Their mother heaved again, a few specks of blood flaking her muzzle.

Starlight watched the scene with a sensation of ice. What was this memory? The most important, powerful, defining moment of Senescey's life? She wanted it not to be true. Even if Senescey had betrayed them, had been the only one of the three to refuse to admit they were wrong, she didn't deserve to be reliving this for the rest of her existence. She felt rooted in place, unable to look away as their mother spasmed, retched again and breathed her violent last.

"Mom! Mommy, no!" Senescey broke away from Felicity, shaking her. "Mommy!"

"I'm so sorry..." Felicity closed her mother's eyelids with a trembling hoof.

Larceny continued wailing, and Felicity scooped her against herself with a wing. The Felicity Starlight knew was smooth, sleek and well-built, but this one was gaunt and emaciated, and it wasn't hard for Starlight to guess she had been throwing up as well. Her worry for herself was plain on her face, but she didn't speak it as Senescey clung to her, wrapping both her sisters in her wings.

"W-What do we do?" Senescey sniffled. "She said we'd make it out of Gyre together. She didn't say she'd die as soon as we were safe!"

"Tell me, sister," Felicity breathed, voice hard with repressed emotion. "How many others in the town are afflicted like she was?"

"L-Lots." Senescey wiped her nose on Felicity's shoulders. "There was a line at the water..."

Felicity folded her ears. "A lot of good water will do when no one can keep anything down. Sister. Are you listening?"

She set Senescey across from her, in perfect clarity despite being a memory and lacking a cutie mark, and Senescey gave a trembling nod.

"This is no accident," Felicity began, voice icier than even Starlight. "It cannot be a coincidence so many are sickened. However it happened, whyever it happened, there will be a cause. There must be, for us to find it, for there to be any justice in the world.
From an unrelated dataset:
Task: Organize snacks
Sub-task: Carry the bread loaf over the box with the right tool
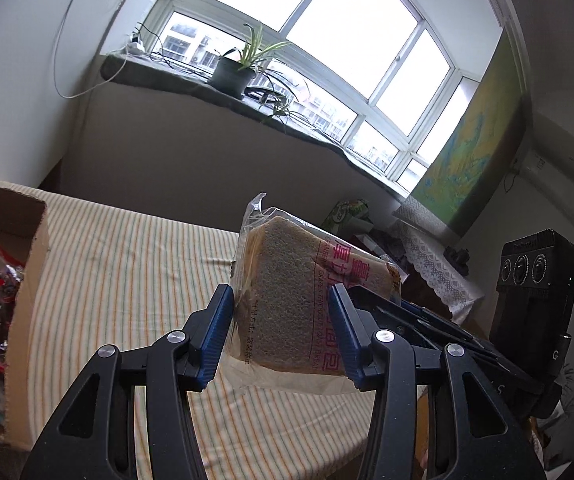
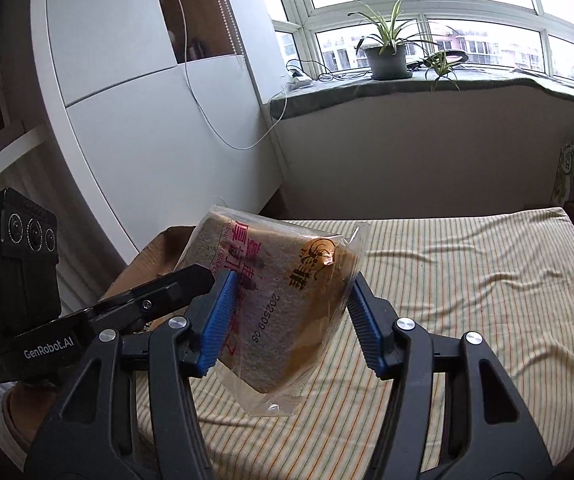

Don't you let any of that despair into your eyes." She touched Senescey's chin with a wingtip. "This is horribly wrong. All this was supposed to be our chance for your world to be better, but it seems that day isn't fated to happen. Our mother couldn't give me a brighter future when she left for Gyre. She and I couldn't give you one when we left for Izvaldi. But now Larceny is yours and my responsibility, and I am not going to fail again. Everything you are feeling now... Look at me, sister. What will you do to keep this from our Larceny?"

Senescey shivered and trembled, and her eyes grew hard. "Anything."

"Someone's world will burn," Felicity continued. "Just like ours. Whoever's fault this is will pay and perish, so that they will never inflict this on others again. We tried running, and running wasn't enough. If we found someone responsible for this plague, would you kill them to stop it from happening again?"

Senescey swallowed. "Yes."

Felicity's phantom eyes burned. "If they were a worthless street dweller in Gyre, would you kill them?"

"Yes." Senescey's voice strengthened.

"If it was an entire family, would you kill them all?"

Senescey nodded. "I..."

"If it was a noble, and we had to kill them through the entire force of the law, would you falter?"

"No!" Senescey glared.

Felicity's eyes hardened. "If anyone begged you to reconsider, from your friend to your lover to our goddess herself, would you tell them that avenging Mother and ensuring this could never happen again would have to come first? Would you choose your family over anything anyone could offer?"

Senescey hesitated. "What if they offered to bring Mommy back?"

That took the wind out of Felicity's sails. "I don't know, darling," she whispered, pulling Senescey back into a hug. "I simply do not know."

Starlight ran, praying to anything that could hear her that this wasn't a fate the souls here would have to endure forever.